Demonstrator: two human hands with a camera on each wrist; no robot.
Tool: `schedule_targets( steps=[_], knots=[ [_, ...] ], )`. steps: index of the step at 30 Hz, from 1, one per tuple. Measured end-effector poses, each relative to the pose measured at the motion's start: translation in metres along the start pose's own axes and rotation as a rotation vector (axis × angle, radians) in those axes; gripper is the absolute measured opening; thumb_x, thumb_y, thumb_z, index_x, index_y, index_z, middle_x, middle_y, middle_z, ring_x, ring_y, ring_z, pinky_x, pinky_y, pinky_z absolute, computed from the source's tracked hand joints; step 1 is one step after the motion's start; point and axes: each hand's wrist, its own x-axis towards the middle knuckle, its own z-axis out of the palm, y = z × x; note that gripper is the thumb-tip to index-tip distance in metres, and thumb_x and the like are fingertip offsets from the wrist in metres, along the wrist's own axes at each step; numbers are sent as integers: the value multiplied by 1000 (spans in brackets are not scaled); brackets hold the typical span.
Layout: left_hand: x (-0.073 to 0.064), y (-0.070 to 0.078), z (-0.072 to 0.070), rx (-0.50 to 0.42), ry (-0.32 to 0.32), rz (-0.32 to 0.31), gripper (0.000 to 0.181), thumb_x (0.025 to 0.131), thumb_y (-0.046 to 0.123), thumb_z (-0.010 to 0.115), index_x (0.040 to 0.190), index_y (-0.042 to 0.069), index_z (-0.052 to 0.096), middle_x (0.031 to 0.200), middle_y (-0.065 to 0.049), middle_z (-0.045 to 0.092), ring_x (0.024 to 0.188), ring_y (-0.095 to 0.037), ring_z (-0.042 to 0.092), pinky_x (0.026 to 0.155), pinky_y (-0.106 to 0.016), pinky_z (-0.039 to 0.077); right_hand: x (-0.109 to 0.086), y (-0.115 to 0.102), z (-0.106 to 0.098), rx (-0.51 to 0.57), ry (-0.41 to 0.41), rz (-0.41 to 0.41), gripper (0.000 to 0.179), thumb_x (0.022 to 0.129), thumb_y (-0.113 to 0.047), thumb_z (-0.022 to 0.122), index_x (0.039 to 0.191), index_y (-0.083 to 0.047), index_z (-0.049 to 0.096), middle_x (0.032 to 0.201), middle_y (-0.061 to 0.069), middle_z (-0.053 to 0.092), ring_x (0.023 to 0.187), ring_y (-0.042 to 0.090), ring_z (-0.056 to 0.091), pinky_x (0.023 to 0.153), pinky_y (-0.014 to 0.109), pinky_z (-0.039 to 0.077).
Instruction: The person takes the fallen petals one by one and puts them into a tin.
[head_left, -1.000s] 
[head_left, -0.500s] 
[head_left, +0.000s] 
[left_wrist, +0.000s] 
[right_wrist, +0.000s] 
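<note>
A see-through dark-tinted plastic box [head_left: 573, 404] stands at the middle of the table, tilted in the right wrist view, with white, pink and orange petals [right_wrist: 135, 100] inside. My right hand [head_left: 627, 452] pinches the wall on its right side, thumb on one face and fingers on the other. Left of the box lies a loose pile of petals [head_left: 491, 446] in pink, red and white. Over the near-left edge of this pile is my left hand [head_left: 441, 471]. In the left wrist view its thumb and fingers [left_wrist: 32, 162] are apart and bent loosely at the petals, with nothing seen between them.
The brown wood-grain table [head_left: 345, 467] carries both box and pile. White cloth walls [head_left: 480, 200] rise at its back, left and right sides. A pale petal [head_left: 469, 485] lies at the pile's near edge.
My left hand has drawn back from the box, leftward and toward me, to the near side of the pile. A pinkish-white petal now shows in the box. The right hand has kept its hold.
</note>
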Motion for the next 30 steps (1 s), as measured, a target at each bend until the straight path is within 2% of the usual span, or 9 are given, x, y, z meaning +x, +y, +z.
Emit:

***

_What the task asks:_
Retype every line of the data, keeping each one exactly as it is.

_Completed exercise:_
Demonstrator: two human hands with a camera on each wrist; no robot.
Tool: `schedule_targets( steps=[_], knots=[ [_, ...] ], )`. steps: index of the step at 30 Hz, from 1, one per tuple. Measured end-effector poses, each relative to the pose measured at the motion's start: translation in metres along the start pose's own axes and rotation as a rotation vector (axis × angle, radians) in those axes; gripper is the absolute measured opening; thumb_x, thumb_y, thumb_z, index_x, index_y, index_z, middle_x, middle_y, middle_z, ring_x, ring_y, ring_z, pinky_x, pinky_y, pinky_z absolute, computed from the source's tracked hand joints; step 1 is one step after the motion's start; point and axes: each hand's wrist, its own x-axis towards the middle knuckle, its own z-axis out of the palm, y = z × x; note that gripper is the thumb-tip to index-tip distance in metres, and thumb_x and the like are fingertip offsets from the wrist in metres, along the wrist's own axes at each step; numbers are sent as integers: the value multiplied by 1000 (spans in brackets are not scaled); brackets hold the typical span.
Layout: left_hand: x (-0.073 to 0.064), y (-0.070 to 0.078), z (-0.072 to 0.070), rx (-0.50 to 0.42), ry (-0.32 to 0.32), rz (-0.32 to 0.31), gripper (0.000 to 0.181), thumb_x (0.025 to 0.131), thumb_y (-0.046 to 0.123), thumb_z (-0.010 to 0.115), index_x (0.040 to 0.190), index_y (-0.042 to 0.069), index_z (-0.052 to 0.096), middle_x (0.031 to 0.200), middle_y (-0.065 to 0.049), middle_z (-0.045 to 0.092), ring_x (0.024 to 0.188), ring_y (-0.095 to 0.037), ring_z (-0.042 to 0.092), pinky_x (0.026 to 0.155), pinky_y (-0.106 to 0.016), pinky_z (-0.039 to 0.077); right_hand: x (-0.109 to 0.086), y (-0.115 to 0.102), z (-0.106 to 0.098), rx (-0.51 to 0.57), ry (-0.41 to 0.41), rz (-0.41 to 0.41), gripper (0.000 to 0.179), thumb_x (0.022 to 0.129), thumb_y (-0.113 to 0.047), thumb_z (-0.022 to 0.122), index_x (0.039 to 0.191), index_y (-0.083 to 0.047), index_z (-0.049 to 0.096), middle_x (0.032 to 0.201), middle_y (-0.061 to 0.069), middle_z (-0.053 to 0.092), ring_x (0.023 to 0.187), ring_y (-0.042 to 0.090), ring_z (-0.056 to 0.091), pinky_x (0.023 to 0.153), pinky_y (-0.014 to 0.109), pinky_z (-0.039 to 0.077).
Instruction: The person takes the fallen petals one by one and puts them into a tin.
[head_left, -1.000s] 
[head_left, -0.500s] 
[head_left, +0.000s] 
[left_wrist, +0.000s] 
[right_wrist, +0.000s] 
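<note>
A see-through dark-tinted plastic box [head_left: 573, 404] stands at the middle of the table, tilted in the right wrist view, with white, pink and orange petals [right_wrist: 135, 100] inside. My right hand [head_left: 627, 452] pinches the wall on its right side, thumb on one face and fingers on the other. Left of the box lies a loose pile of petals [head_left: 491, 446] in pink, red and white. Over the near-left edge of this pile is my left hand [head_left: 441, 471]. In the left wrist view its thumb and fingers [left_wrist: 32, 162] are apart and bent loosely at the petals, with nothing seen between them.
The brown wood-grain table [head_left: 345, 467] carries both box and pile. White cloth walls [head_left: 480, 200] rise at its back, left and right sides. A pale petal [head_left: 469, 485] lies at the pile's near edge.
My left hand has drawn back from the box, leftward and toward me, to the near side of the pile. A pinkish-white petal now shows in the box. The right hand has kept its hold.
</note>
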Motion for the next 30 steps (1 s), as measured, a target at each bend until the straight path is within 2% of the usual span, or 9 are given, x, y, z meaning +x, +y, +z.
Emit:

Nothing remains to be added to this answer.